TL;DR InfluxDB Tech Tips — Using and Understanding the InfluxDB Cloud Usage Template
By
Anais Dotis-Georgiou /
Use Cases, Developer, Product
Jun 29, 2021
Navigate to:
So you’re using InfluxDB Cloud, and you’re writing millions of metrics to your account. Whether you’re building an IoT application on top of InfluxDB or monitoring your production environment with InfluxDB, your time series operations are finally running smoothly. You want to keep it that way. You might be a Free Plan Cloud user or a Usage-Based Plan user, but either way, you need visibility into your instance size to manage resources and costs. Use the InfluxDB Cloud Usage Template to gain visibility into your usage and take proactive action before you hit your limits.
What is the InfluxDB Cloud Usage Template?
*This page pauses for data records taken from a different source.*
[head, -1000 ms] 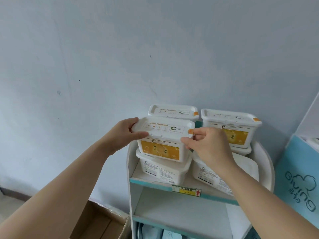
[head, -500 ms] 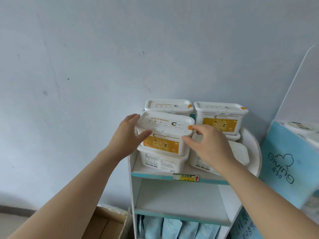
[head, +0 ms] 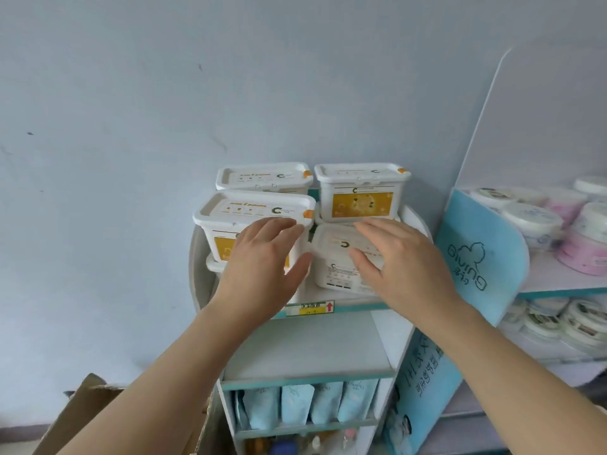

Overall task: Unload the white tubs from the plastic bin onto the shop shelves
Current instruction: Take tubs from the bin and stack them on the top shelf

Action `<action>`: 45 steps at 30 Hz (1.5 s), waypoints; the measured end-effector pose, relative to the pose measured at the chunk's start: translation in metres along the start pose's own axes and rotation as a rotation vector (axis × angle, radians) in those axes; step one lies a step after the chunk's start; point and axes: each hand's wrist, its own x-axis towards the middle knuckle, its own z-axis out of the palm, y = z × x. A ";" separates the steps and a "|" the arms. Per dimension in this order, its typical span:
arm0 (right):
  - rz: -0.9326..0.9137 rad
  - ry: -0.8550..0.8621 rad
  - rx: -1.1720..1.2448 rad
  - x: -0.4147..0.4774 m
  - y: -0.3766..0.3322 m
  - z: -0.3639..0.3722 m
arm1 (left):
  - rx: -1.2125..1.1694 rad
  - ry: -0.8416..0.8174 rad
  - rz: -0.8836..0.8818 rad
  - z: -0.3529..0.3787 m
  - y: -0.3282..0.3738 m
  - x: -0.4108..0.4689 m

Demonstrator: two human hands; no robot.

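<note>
Covering front-left tub [head: 249, 210], L hand [head: 262, 261], R hand [head: 407, 267] above front-right tub [head: 335, 257]

Pale blue-grey wall [head: 164, 126] fills upper and left frame, few dark scuffs. Narrow white shelf unit [head: 305, 353] with teal edges at centre, against wall. Yellow price tag [head: 308, 310] on upper shelf edge. Blue panel [head: 476, 251] at right of unit, white board [head: 542, 110] above. Second shelving [head: 542, 277] far right. Cardboard box [head: 82, 412] lower left. Floor strip [head: 19, 444] bottom left. Soft, even light.
</note>
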 end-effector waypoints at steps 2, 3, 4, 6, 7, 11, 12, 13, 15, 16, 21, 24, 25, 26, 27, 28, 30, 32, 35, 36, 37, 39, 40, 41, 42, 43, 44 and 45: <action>0.021 -0.031 -0.038 -0.020 0.019 -0.009 | -0.032 -0.044 0.064 0.016 0.023 0.001; 0.044 -0.033 -0.060 -0.031 0.029 -0.015 | -0.048 -0.066 0.090 0.025 0.034 0.002; 0.069 -0.029 -0.080 -0.043 0.039 -0.020 | -0.063 -0.086 0.113 0.035 0.046 0.003; 0.127 -0.023 -0.113 -0.068 0.062 -0.030 | -0.102 -0.129 0.157 0.056 0.072 0.003; 0.163 -0.024 -0.134 -0.080 0.074 -0.035 | -0.122 -0.148 0.181 0.067 0.085 0.003; 0.302 -0.099 -0.205 -0.136 0.127 -0.056 | -0.209 -0.228 0.270 0.115 0.146 0.002; 0.330 -0.123 -0.204 -0.152 0.140 -0.062 | -0.228 -0.251 0.291 0.129 0.163 0.002; 0.360 -0.140 -0.205 -0.167 0.155 -0.067 | -0.244 -0.277 0.311 0.144 0.180 0.001; 0.432 -0.161 -0.220 -0.202 0.186 -0.079 | -0.272 -0.335 0.343 0.174 0.217 -0.001; 0.478 -0.171 -0.228 -0.219 0.203 -0.084 | -0.287 -0.366 0.357 0.189 0.235 -0.003; 0.657 -0.220 -0.273 -0.300 0.292 -0.116 | -0.348 -0.530 0.401 0.266 0.328 -0.010; 0.758 -0.250 -0.310 -0.347 0.344 -0.131 | -0.333 -0.589 0.425 0.313 0.380 -0.018; 0.785 -0.267 -0.316 -0.362 0.360 -0.134 | -0.340 -0.607 0.427 0.328 0.395 -0.021; 0.818 -0.293 -0.310 -0.377 0.376 -0.136 | -0.351 -0.644 0.419 0.342 0.409 -0.023; 0.855 -0.325 -0.297 -0.390 0.390 -0.137 | -0.346 -0.688 0.413 0.355 0.422 -0.025; 0.894 -0.362 -0.281 -0.403 0.403 -0.137 | -0.334 -0.742 0.411 0.369 0.434 -0.028; 0.963 -0.420 -0.251 -0.426 0.425 -0.133 | -0.317 -0.826 0.400 0.396 0.451 -0.035; 1.017 -0.459 -0.221 -0.446 0.443 -0.124 | -0.305 -0.888 0.374 0.421 0.464 -0.042; 1.099 -0.491 -0.176 -0.470 0.468 -0.104 | -0.267 -1.005 0.340 0.461 0.478 -0.047; 1.126 -0.499 -0.157 -0.478 0.477 -0.097 | -0.257 -1.041 0.328 0.475 0.481 -0.048; 1.152 -0.508 -0.138 -0.484 0.486 -0.090 | -0.253 -1.076 0.318 0.488 0.485 -0.047; 1.207 -0.531 -0.108 -0.496 0.503 -0.078 | -0.258 -1.133 0.312 0.513 0.493 -0.048; 1.235 -0.538 -0.097 -0.501 0.513 -0.072 | -0.266 -1.158 0.305 0.525 0.498 -0.048; 1.264 -0.546 -0.086 -0.505 0.523 -0.066 | -0.281 -1.184 0.293 0.536 0.503 -0.048; 1.292 -0.554 -0.073 -0.509 0.531 -0.061 | -0.304 -1.211 0.279 0.546 0.507 -0.049; 1.313 -0.562 -0.063 -0.513 0.539 -0.056 | -0.325 -1.240 0.266 0.555 0.512 -0.052; 1.331 -0.574 -0.056 -0.518 0.548 -0.050 | -0.339 -1.270 0.257 0.566 0.517 -0.055; 1.343 -0.586 -0.047 -0.522 0.556 -0.044 | -0.347 -1.302 0.251 0.577 0.522 -0.059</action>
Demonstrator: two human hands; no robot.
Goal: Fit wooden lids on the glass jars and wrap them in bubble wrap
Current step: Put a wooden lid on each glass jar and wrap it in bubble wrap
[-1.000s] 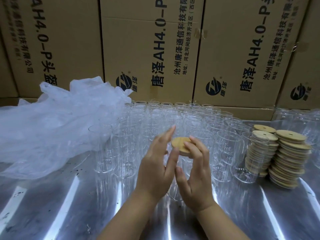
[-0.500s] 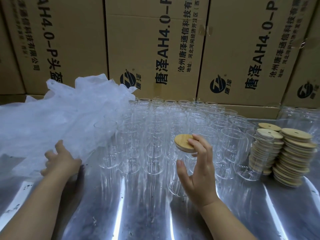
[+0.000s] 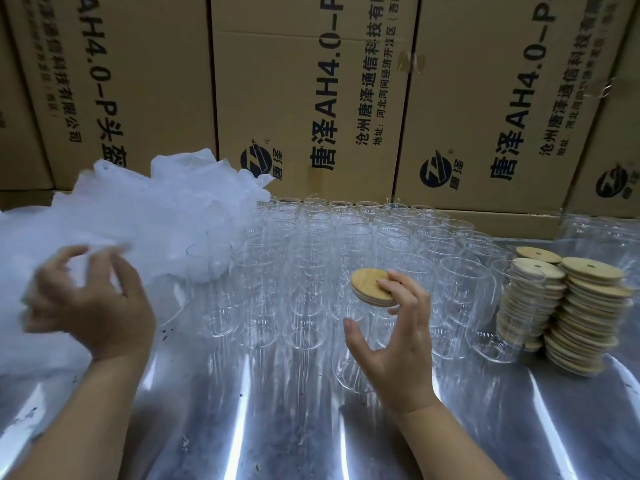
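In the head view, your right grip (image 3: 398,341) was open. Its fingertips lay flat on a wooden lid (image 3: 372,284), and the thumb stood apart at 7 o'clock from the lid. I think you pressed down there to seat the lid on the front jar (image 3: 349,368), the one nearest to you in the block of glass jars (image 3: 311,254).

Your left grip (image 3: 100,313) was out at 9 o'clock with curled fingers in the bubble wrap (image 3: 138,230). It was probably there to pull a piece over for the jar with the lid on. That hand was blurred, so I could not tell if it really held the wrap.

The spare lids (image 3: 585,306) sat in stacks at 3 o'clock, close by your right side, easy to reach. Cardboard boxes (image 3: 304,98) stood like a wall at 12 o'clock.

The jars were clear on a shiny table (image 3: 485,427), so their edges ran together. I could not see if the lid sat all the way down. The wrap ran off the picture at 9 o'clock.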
In case you’re new to InfluxData, InfluxDB Templates are a preconfigured and shareable collection of dashboards, tasks, alerts, Telegraf configurations, and more. You apply them by either 1) using the CLI and the influx apply command or 2) copying the URL of a template of interest from the community templates and pasting it into the UI. Today, we’ll apply the InfluxDB Cloud Usage Template to our InfluxDB Cloud account to monitor our usage and rate-limiting events. Rate-limiting events occur when a user exceeds the usage limits of their Cloud account. Use the following command to apply the InfluxDB Cloud Usage Template through the CLI:
influx apply --file https://raw.githubusercontent.com/influxdata/community-templates/master/usage_dashboard/usage_dashboard.yml
Alternatively, you can use the UI to apply a template. Navigate to the Templates tab on the Settings page and paste the link to the YAML or JSON of the template you want to apply.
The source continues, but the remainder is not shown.